### PROBLEM DETAILS
After locating the line that contains "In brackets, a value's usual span" in the data below, set down exactly that line and each one after it through the line that contains "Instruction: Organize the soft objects", and nothing more.

### INFORMATION SUPPLIED
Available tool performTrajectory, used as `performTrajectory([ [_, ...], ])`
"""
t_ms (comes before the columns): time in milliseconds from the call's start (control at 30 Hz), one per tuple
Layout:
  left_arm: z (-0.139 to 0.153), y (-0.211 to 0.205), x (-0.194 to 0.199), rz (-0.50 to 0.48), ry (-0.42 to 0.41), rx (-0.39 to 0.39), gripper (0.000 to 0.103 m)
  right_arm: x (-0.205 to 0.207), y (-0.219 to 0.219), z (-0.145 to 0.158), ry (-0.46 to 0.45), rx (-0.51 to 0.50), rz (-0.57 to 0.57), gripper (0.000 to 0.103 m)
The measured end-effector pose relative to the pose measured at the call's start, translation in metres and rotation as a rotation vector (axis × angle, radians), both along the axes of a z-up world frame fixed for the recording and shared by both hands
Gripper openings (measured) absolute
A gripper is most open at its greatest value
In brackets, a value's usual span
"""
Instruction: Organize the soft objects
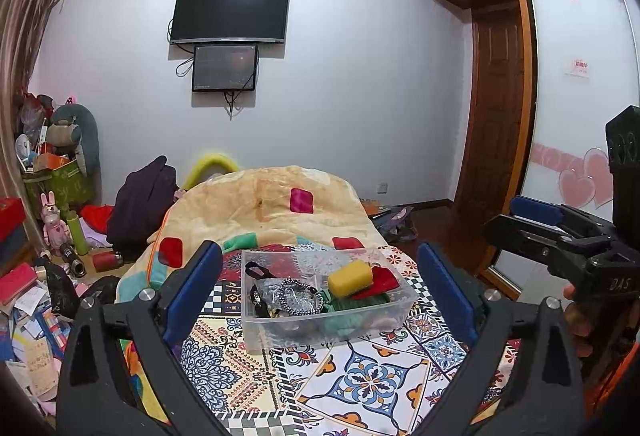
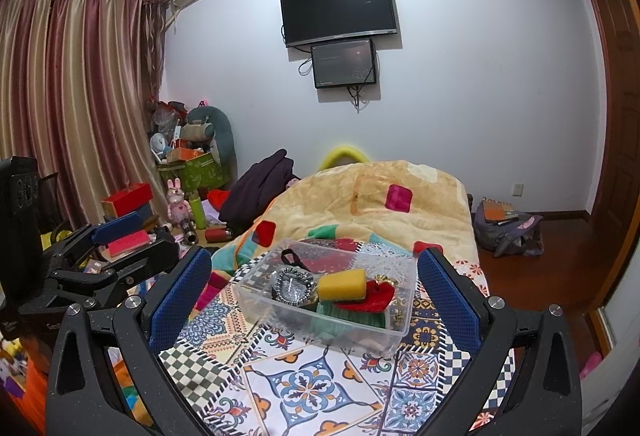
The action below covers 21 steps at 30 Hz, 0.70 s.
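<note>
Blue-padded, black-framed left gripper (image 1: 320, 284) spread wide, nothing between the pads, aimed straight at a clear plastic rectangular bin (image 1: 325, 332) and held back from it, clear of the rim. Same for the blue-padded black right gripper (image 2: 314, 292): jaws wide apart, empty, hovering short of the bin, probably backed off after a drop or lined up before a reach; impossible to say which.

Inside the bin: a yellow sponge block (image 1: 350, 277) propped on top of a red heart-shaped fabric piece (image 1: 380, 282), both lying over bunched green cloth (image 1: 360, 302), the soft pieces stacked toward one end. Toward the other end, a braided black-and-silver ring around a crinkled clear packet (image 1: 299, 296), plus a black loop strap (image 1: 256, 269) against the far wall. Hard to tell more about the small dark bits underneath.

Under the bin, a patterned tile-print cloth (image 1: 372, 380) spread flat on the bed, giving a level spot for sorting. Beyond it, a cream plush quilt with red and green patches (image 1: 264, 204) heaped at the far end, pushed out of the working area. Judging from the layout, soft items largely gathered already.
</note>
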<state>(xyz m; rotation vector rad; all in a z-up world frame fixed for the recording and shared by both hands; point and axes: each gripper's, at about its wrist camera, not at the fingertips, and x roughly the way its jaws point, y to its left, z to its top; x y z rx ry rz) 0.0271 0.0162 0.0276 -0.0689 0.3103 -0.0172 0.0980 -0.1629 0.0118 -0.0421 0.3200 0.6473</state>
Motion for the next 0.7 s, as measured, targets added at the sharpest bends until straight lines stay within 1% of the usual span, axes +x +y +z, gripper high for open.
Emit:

### THE ANSWER
In brackets, a value's usual span
"""
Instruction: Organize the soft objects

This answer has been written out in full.